As always, the passage can be read online here.
It’s just seven verses and four of them explain why Joseph from Nazareth ended up in Bethlehem 70-80 miles away. Only three verses describe Mary and the birth of Jesus. There is no mention of a donkey, a stable, an inn keeper or animals. We are not told when the journey was made, why there was no room or whether they were alone when the baby was born.
We are however given a number of details. Luke does not begin with ‘long ago in a land far away’. We are told when the event took place. Luke, the great historian, has carefully investigated and can say when Jesus was born. The one who made the universe, who was there in the beginning, before the universe was formed, became a tiny baby and took a first gasp of air. We are told where; he who could not be contained became a human being and was laid in a feeding trough. This is a real history in a real place at a real time.
It had to be Bethlehem. Micah, the Old Testament prophet had spoken hundreds of years earlier: “But you, Bethlehem Ephrathah, though you are small among the clans of Judah, out of you will come for me one who will be ruler over Israel, whose origins are from of old, from ancient times.” (Micah 5:2) It’s just one of many prophesies fulfilled by Jesus. This is the promised Messiah.
As we shall see in the following passages, some were eager to see the day when Messiah would come but most people missed the event completely. There was no room at the inn; does that mean that Bethlehem was crowded, perhaps with the census? Were there people all around, oblivious to the momentous event taking place a stone’s throw away?
There was no fanfare, no palace or national holiday. The Son of God was born in poverty and obscurity. Laid in a manger, was there even a stable? If there was, it probably looked nothing like the picture book images we see on Christmas cards. It could just as easily been a crude lean-to or even in the open air.

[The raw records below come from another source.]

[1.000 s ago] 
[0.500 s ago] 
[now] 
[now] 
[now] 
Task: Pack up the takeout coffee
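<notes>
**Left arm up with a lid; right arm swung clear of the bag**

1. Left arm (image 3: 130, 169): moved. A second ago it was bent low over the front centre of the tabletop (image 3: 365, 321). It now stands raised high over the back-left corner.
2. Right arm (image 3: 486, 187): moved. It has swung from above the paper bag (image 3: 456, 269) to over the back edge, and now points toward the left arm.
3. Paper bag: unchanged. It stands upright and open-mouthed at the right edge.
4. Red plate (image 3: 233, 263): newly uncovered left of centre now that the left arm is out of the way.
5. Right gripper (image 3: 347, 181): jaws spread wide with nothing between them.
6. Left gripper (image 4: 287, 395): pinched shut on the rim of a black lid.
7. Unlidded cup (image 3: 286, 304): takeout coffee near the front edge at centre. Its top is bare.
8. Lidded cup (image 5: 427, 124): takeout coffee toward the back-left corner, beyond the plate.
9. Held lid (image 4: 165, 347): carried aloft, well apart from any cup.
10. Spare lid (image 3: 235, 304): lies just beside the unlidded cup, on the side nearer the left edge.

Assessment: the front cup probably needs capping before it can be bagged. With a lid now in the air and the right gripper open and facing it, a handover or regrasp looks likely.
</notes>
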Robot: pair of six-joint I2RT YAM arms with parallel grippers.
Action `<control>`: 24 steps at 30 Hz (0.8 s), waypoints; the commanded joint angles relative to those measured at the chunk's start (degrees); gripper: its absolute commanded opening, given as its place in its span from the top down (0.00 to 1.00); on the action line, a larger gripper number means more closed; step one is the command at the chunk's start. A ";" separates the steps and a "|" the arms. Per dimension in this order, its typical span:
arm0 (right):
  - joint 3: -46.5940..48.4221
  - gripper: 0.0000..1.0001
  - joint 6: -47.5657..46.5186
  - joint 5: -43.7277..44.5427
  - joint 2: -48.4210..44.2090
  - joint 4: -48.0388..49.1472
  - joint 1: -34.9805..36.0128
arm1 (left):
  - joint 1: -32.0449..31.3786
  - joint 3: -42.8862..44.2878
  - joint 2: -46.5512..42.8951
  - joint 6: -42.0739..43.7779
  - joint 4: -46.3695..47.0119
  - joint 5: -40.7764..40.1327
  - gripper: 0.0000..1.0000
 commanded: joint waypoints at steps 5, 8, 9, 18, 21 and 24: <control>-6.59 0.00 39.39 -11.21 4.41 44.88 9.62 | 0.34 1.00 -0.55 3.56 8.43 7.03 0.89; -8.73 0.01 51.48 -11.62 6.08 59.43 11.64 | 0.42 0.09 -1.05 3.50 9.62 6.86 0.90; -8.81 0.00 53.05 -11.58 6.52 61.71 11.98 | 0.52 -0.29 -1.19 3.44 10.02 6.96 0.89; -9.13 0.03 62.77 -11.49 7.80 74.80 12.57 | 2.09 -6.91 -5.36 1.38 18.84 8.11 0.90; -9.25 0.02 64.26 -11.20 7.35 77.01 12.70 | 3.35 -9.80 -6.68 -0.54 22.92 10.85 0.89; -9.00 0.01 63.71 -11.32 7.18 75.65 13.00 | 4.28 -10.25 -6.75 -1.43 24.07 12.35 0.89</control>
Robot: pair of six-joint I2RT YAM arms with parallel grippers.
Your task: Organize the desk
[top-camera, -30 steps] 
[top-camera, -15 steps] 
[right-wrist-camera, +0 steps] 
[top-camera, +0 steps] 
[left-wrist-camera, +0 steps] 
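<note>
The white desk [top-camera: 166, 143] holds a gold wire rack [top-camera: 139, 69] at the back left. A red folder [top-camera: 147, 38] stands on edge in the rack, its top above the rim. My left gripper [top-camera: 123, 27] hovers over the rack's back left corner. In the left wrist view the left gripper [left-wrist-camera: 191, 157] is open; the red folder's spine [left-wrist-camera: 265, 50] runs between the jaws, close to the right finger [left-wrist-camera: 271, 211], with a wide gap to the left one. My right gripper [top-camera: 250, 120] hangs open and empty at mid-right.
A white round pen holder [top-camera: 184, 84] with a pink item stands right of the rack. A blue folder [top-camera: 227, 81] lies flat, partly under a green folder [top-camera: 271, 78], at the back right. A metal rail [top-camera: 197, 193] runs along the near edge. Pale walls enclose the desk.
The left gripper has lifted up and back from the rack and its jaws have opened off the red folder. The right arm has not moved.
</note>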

Most parents never forget the first time they see their children, most acknowledge that new life is a miracle and most shed tears. What was it like for the Father? What was it like for Mary and Joseph? The responsibility of a child is daunting, imagine being charged with caring for the Messiah.
We thank you Lord that ‘The Word became flesh and made his dwelling among us.’
Help us to live with that truth daily we pray.